Aside from the fact that Heins sounds a bit desperate at his remarkably shrinking brand (formerly called RIM), his pitch just seems out of step with the times. Since the BlackBerry was being waved around by CEOs and government types like a wand in the early noughties, a lot has happened.

If the phone fits, wear it

When Steve Jobs put computers with call functions in our hands, he saw more clearly than anyone the world had changed. I didn't get it first. I wanted real buttons to press, but I'm over that and they seem kind of dirty now, with all that fluff they collect around the keyboard.

Some BlackBerry users at the time swore they would never go near a touch screen - and they're still out there. It may be typically noughty, but old habits die hard and some people reason that if a phone fits, stick with it. Hence, Eric Schmidt, the chairman of Google, which is behind the Android platform, is still reportedly a BlackBerry Man.

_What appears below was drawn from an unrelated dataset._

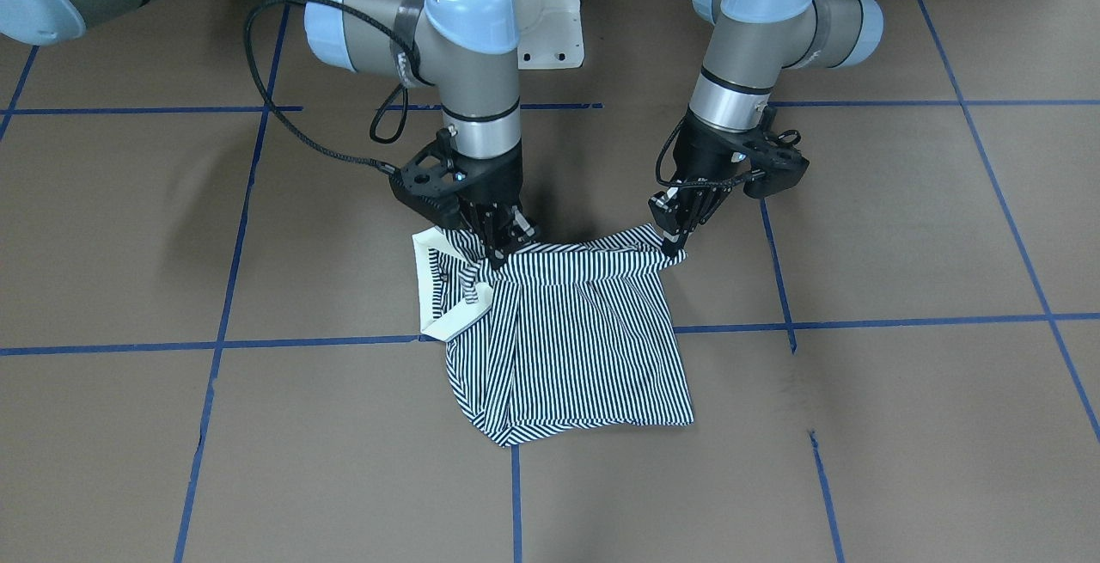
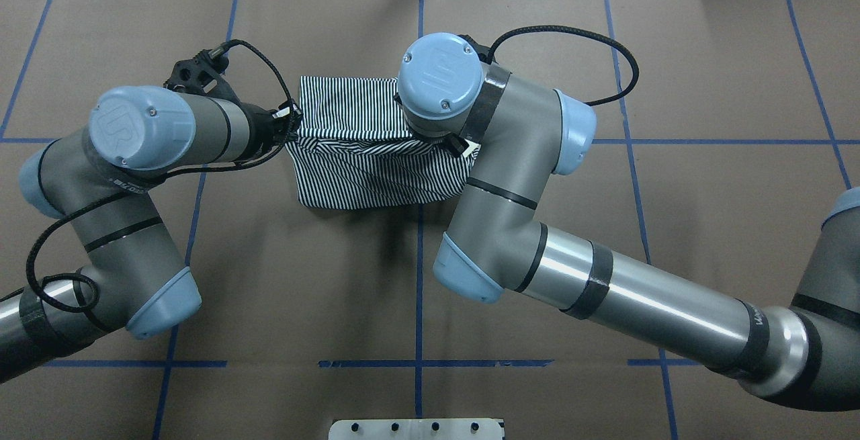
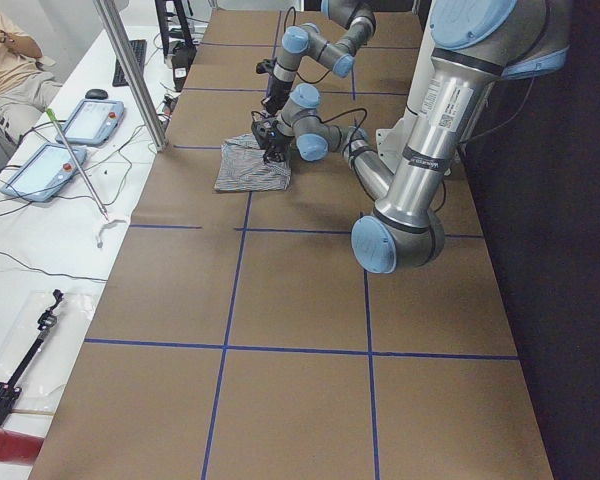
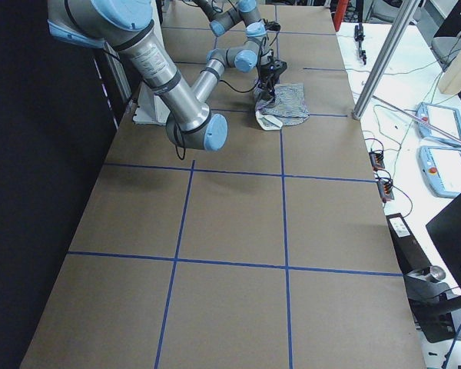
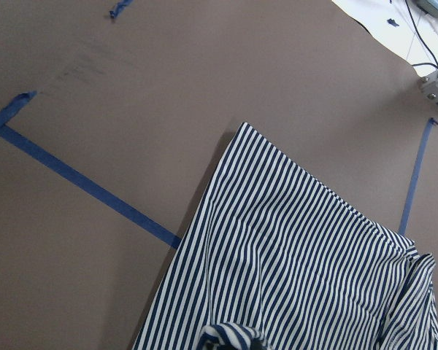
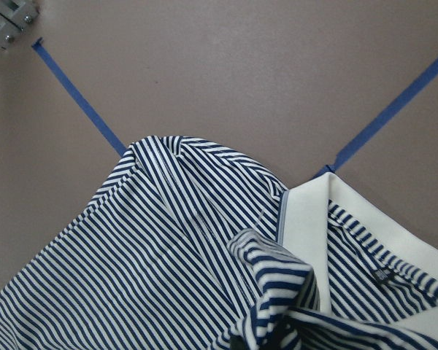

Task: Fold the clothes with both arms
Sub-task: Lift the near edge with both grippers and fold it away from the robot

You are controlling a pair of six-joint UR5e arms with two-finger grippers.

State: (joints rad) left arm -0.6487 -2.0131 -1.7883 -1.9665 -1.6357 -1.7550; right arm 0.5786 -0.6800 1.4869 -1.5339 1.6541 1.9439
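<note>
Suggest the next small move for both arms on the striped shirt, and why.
Probably carry the pinched edge away from the robot's base, both grippers together, over the flat part of the shirt. The left gripper and right gripper are each shut on the robot-side edge, stretched between them, the right one beside the cream collar. The rest lies flat, not yet folded over.

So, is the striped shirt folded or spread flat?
Folded, not spread: the shirt lies as a compact layered rectangle, cream collar at one end. The left end effector and right end effector pinch its robot-side edge.
</note>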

We all know a "character" or two who sticks with their battered Sony Ericsson or Nokia, 10 years old and still going strong, they say, even if the companies that make them have dissolved or are teetering toward insolvency.

I would characterize the users of these phones as Non-Phone Types. They can afford something better, but actually they only have a mobile because they're a necessity (for others to contact them), and find no joy in the endless applications that smartphone companies develop to keep us addicted and buying new models.

China is basically an Android country. While 26.8 percent of the nation's citizens can only afford your basic mobile phone and either live in the country or have just migrated to the city, the rest are on smartphones. About 86 percent of them are on Android because they are practical, provide value for money and the system is easily localized because it is open source. It's estimated there will be 300 million Android users by the end of the year.

So while Android is the people's platform, Apple appeals to the 12 percent who are rich, or aspire to prosperity, and media types. They want to look good and iPhone has cachet, like a foreign fashion brand.

I've changed with the times and consequently gone through more mobile phones than most. As a playboy in the 1990s I irradiated my brain with a clunky Motorola that was really only mobile because it was in the car. I could only make 20 minutes of calls before it needed to be recharged.

Nokia defined my yuppiedom, after which I was loyal to Sony Ericsson, when small was considered beautiful. One model was so tiny it only covered my ear and whoever I was calling would comment, "You seem a long way away," because the mic was so far from my mouth. Qualcomm, Samsung, LG, HTC - I've done them all and shed them all, like skins.

Now that 87 percent of the world's populace has a phone, or two, choosing a smartphone is increasingly like deciding on a brand of jeans. They are all pretty much the same (multi-tasking or not), so it's not about what they do, but what they say about you. I'm going to be like Eric and choose what fits, and my advice is for you to do the same.